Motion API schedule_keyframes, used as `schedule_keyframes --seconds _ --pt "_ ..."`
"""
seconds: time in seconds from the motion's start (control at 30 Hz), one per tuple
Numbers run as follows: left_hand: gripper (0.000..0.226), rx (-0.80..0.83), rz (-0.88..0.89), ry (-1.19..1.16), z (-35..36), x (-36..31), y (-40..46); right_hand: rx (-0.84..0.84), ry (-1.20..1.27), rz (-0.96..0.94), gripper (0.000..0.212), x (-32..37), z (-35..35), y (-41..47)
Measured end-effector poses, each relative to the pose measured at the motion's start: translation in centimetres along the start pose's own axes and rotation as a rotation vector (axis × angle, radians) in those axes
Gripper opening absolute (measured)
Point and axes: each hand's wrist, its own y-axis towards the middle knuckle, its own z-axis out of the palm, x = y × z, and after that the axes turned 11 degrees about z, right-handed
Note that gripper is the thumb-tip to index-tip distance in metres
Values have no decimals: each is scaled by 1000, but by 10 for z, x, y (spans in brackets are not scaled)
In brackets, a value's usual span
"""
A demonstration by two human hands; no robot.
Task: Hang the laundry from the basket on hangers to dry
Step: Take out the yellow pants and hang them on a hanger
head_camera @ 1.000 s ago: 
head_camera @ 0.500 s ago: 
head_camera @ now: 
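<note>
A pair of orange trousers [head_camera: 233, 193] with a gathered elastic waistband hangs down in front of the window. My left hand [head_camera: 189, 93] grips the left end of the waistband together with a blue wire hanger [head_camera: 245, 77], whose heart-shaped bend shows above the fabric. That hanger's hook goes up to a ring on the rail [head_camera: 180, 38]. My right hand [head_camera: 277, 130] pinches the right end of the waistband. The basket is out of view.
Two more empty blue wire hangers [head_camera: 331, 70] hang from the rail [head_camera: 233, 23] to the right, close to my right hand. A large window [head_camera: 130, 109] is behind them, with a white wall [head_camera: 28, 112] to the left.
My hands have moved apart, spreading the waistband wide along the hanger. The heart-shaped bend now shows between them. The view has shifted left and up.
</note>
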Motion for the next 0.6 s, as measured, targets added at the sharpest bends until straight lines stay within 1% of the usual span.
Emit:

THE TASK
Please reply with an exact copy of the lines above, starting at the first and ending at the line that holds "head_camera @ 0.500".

REPLY TO THE TASK
Motion API schedule_keyframes, used as `schedule_keyframes --seconds _ --pt "_ ..."`
"""
seconds: time in seconds from the motion's start (control at 30 Hz), one per tuple
Numbers run as follows: left_hand: gripper (0.000..0.226), rx (-0.80..0.83), rz (-0.88..0.89), ry (-1.19..1.16), z (-35..36), x (-36..31), y (-40..46); right_hand: rx (-0.84..0.84), ry (-1.20..1.27), rz (-0.96..0.94), gripper (0.000..0.212), x (-32..37), z (-35..35), y (-41..47)
Measured end-effector poses, each relative to the pose measured at the motion's start: translation in centimetres along the start pose's own axes and rotation as a rotation vector (axis × angle, radians) in those axes
Gripper opening absolute (measured)
Point and axes: each hand's wrist, its own y-axis towards the middle knuckle, its own z-axis out of the palm, x = y × z, and after that the axes turned 11 degrees about z, right-handed
Note that gripper is the thumb-tip to index-tip distance in metres
Values have no decimals: each is scaled by 1000, but by 10 for z, x, y (spans in brackets are not scaled)
In brackets, a value's usual span
"""
A demonstration by two human hands; no robot.
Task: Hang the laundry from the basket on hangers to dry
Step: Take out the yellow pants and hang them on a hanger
head_camera @ 1.000 s ago: 
head_camera @ 0.500 s ago: 

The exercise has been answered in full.